Work request: Transcribe all of the data verbatim, please, and leave out its pictures.

----

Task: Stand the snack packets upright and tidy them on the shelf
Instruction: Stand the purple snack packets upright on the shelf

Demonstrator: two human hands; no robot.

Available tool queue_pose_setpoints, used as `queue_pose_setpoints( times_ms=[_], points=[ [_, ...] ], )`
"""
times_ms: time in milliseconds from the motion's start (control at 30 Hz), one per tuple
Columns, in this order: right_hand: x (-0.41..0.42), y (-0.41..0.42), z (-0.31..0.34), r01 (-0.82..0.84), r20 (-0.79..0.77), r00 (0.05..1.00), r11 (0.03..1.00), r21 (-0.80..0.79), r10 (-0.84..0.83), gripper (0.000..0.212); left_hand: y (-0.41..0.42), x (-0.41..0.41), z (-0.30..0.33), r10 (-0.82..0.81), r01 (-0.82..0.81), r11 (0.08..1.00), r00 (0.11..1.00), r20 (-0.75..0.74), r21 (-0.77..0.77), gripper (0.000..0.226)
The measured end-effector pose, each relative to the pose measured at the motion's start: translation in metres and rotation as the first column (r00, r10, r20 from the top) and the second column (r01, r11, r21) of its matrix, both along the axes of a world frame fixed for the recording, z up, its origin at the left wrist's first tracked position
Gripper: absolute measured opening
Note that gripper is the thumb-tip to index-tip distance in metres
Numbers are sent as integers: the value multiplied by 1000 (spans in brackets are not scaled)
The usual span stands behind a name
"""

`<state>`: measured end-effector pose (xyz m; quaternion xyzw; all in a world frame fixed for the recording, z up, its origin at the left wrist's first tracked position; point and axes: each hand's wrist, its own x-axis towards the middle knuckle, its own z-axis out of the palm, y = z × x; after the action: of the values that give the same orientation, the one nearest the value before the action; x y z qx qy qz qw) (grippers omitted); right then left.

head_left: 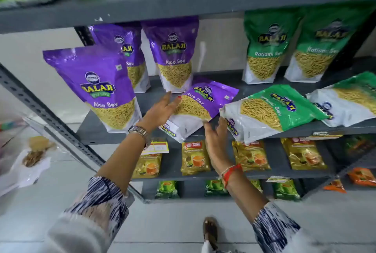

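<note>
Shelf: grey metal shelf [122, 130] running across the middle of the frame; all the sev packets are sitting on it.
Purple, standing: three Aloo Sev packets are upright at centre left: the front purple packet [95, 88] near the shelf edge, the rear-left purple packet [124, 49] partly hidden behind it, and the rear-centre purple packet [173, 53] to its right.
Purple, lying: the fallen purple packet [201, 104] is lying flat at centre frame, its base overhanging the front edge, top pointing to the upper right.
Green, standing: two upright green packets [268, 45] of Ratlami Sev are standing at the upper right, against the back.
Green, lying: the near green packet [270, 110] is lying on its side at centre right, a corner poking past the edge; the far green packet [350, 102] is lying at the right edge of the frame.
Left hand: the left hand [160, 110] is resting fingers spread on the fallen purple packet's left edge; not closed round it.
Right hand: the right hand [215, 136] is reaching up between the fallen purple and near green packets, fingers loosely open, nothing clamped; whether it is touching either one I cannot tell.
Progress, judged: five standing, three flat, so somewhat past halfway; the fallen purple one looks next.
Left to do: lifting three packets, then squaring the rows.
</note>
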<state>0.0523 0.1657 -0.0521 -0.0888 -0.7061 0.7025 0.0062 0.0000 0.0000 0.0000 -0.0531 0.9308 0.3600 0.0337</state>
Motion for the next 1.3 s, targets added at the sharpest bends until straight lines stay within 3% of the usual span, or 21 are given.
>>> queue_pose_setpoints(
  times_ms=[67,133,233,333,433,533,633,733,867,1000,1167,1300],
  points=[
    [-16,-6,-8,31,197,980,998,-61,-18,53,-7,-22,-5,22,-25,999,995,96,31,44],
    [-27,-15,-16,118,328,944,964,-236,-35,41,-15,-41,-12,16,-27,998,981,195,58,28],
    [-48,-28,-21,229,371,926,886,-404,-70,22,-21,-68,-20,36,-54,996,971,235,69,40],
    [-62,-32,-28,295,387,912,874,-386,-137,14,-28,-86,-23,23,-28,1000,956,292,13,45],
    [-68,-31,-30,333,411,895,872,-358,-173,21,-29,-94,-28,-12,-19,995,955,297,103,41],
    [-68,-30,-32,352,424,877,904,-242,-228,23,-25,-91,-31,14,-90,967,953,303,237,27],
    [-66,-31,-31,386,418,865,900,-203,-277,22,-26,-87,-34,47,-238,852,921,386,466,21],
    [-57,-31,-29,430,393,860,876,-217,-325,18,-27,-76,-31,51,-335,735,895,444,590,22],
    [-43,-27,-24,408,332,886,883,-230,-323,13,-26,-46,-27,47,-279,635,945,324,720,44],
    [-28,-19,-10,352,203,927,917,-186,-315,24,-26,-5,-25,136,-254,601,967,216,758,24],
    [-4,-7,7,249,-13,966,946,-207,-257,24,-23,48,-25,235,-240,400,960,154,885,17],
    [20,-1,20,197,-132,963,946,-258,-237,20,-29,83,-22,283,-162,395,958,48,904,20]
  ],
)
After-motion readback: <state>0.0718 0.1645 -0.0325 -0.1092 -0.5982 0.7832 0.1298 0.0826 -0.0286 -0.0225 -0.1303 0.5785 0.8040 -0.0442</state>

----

Result below:
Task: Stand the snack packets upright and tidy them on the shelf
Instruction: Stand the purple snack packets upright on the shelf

Demonstrator: two human hands; no robot.

Available tool queue_pose_setpoints, used as `queue_pose_setpoints( times_ms=[_], points=[ [_, ...] ], )`
"""
times_ms: time in milliseconds from the motion's start (control at 30 Hz), one per tuple
Columns, in this order: right_hand: x (-0.41..0.42), y (-0.41..0.42), z (-0.31..0.34), r01 (-0.82..0.84), r20 (-0.79..0.77), r00 (0.05..1.00), r11 (0.03..1.00), r21 (-0.80..0.79), r10 (-0.84..0.83), gripper (0.000..0.212); left_hand: y (-0.41..0.42), x (-0.41..0.41), z (-0.30..0.33), r10 (-0.82..0.81), r01 (-0.82..0.81), r11 (0.08..1.00), r00 (0.11..1.00), r20 (-0.75..0.74), r21 (-0.77..0.77), gripper (0.000..0.226)
The measured end-effector pose, each relative to the pose measured at the motion's start: translation in metres and rotation as the first column (r00, r10, r20 from the top) and the second column (r01, r11, r21) of its matrix, both along the axes of a world frame fixed for the recording, z up, its origin at the left wrist's first tracked position
Gripper: absolute measured opening
Note that gripper is the thumb-tip to index-tip distance in metres
Numbers are sent as integers: the value multiplied by 1000 (spans in brackets are not scaled)
The usual span stands behind a name
"""

`<state>`: measured end-effector pose (xyz m; quaternion xyzw; all in a world frame fixed for the recording, z up, its origin at the left wrist's first tracked position; point and axes: each hand's wrist, its own x-axis towards the middle knuckle, its own z-axis out of the palm, y = z × x; after the action: of the values that give the same orientation, the one nearest the value before the action; x y z qx qy qz qw) (grippers omitted); right then left.

head_left: 

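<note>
Shelf: grey metal shelf [122, 130] running across the middle of the frame; all the sev packets are sitting on it.
Purple, standing: three Aloo Sev packets are upright at centre left: the front purple packet [95, 88] near the shelf edge, the rear-left purple packet [124, 49] partly hidden behind it, and the rear-centre purple packet [173, 53] to its right.
Purple, lying: the fallen purple packet [201, 104] is lying flat at centre frame, its base overhanging the front edge, top pointing to the upper right.
Green, standing: two upright green packets [268, 45] of Ratlami Sev are standing at the upper right, against the back.
Green, lying: the near green packet [270, 110] is lying on its side at centre right, a corner poking past the edge; the far green packet [350, 102] is lying at the right edge of the frame.
Left hand: the left hand [160, 110] is resting fingers spread on the fallen purple packet's left edge; not closed round it.
Right hand: the right hand [215, 136] is reaching up between the fallen purple and near green packets, fingers loosely open, nothing clamped; whether it is touching either one I cannot tell.
Progress, judged: five standing, three flat, so somewhat past halfway; the fallen purple one looks next.
Left to do: lifting three packets, then squaring the rows.
</note>
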<state>0.0523 0.1657 -0.0521 -0.0888 -0.7061 0.7025 0.0062 0.0000 0.0000 0.0000 -0.0531 0.9308 0.3600 0.0337</state>
Motion for the next 1.3 s, targets added at the sharpest bends until straight lines stay within 3% of the usual span, or 21 are given.
>>> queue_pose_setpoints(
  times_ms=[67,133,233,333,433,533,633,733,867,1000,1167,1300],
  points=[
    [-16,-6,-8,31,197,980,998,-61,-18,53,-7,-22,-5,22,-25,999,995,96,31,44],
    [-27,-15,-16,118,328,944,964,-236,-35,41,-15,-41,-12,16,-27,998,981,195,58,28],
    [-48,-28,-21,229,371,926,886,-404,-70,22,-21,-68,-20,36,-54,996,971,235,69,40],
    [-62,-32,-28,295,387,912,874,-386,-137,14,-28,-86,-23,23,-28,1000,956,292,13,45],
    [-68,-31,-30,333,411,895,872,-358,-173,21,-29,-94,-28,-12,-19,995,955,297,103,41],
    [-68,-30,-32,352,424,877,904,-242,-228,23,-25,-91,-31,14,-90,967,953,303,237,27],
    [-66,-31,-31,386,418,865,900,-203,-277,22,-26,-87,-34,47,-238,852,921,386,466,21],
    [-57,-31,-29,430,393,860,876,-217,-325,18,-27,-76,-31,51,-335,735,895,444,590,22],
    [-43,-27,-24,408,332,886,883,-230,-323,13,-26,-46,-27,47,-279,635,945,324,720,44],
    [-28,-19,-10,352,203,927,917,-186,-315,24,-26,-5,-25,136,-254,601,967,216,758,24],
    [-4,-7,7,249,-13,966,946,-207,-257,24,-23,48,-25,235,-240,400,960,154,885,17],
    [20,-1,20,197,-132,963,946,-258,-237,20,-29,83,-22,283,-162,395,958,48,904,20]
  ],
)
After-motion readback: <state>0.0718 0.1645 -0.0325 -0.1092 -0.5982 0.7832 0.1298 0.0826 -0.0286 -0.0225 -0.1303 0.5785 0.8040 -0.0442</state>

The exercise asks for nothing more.